Nous connaissons Saint-Maigrin : brillant cavalier, grand favori de la cour et des dames, bon officier, ayant assisté à nombre d’actions, mais restant peu aux armées, toujours rappelé par son service auprès du Roi[1], il est peu versé dans le détail de l’infanterie et des travaux de siège. D’ailleurs aujourd’hui il ne se possède pas : l’amant éconduit de Marthe du Vigean est tout à la haine qui depuis dix ans couve dans son cœur[2] ; l’affront sera lavé dans le sang. Voici enfin l’occasion d’arracher ce masque de belle humeur et de cordialité obséquieuse qui cachait sa rage quand il servait sous M. le Prince. Il s’est ouvert à trois hommes de courage, habiles à manier leurs chevaux et leurs armes, qui se tiendront botte à botte à côté de lui. M. le Prince viendra certainement aux mains ; les confédérés trouveront moyen de le joindre, de l’envelopper, et Saint-Maigrin le tuera de sa main. On lui a demandé de ramener Condé chargé de chaînes ; c’est un cadavre qu’il rapportera.

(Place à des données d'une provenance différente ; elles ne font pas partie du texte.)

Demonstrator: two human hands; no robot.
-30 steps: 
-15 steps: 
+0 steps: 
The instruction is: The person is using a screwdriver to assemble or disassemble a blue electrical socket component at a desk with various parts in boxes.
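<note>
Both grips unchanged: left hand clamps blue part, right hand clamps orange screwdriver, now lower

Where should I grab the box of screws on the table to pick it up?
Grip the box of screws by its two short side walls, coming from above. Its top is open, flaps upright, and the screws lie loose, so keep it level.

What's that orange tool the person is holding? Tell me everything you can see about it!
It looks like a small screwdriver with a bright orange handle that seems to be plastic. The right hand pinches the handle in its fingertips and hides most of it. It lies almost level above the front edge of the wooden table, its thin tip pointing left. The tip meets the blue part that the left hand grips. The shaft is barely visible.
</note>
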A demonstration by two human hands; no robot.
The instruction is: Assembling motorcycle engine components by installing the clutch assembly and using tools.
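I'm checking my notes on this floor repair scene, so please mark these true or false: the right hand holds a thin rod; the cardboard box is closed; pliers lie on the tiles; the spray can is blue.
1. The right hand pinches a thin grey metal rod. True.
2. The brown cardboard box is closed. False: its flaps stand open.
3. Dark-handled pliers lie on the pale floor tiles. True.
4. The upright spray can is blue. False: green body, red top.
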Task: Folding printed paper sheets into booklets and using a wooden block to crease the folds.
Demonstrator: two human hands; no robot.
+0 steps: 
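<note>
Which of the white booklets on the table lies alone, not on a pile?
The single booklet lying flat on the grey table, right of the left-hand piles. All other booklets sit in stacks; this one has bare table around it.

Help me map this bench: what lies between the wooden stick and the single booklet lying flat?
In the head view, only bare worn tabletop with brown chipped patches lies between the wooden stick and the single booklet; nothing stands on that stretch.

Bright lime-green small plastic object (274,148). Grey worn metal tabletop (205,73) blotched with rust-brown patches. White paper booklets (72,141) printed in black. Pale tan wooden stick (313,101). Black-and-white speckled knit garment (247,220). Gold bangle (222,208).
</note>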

Ses troupes sont des meilleures, des plus belles, « Gardes françaises » et « La Marine, » gendarmes et chevau-légers de la garde du Roi, et tout un essaim de volontaires bien montés. Les deux régimens d’infanterie attaquent avec vigueur les retranchemens de la rue de Charonne, enlèvent quelques maisons et deux barricades. Les Condéens leur font payer cher ce succès, et, par les dégagemens qu’ils se sont ménagés, se retirent presque sans perte au-delà de la Croix-Faubin, où ils font ferme dans un îlot de maisons mieux fortifié. Les officiers royaux profitent des abris qu’ils ont conquis pour préparer une attaque moins meurtrière, lorsque

  1. Capitaine-lieutenant des chevau-légers de la garde, il s’était distingué à la bataille de Lens.
  2. Dès 1643, Saint-Maigrin avait demandé la main de Marthe du Vigean. Le duc d’Anguien, alors au plus fort de sa passion, lui fit, à deux reprises et avec hauteur, défendre d’y penser (voir t. V, p. 6).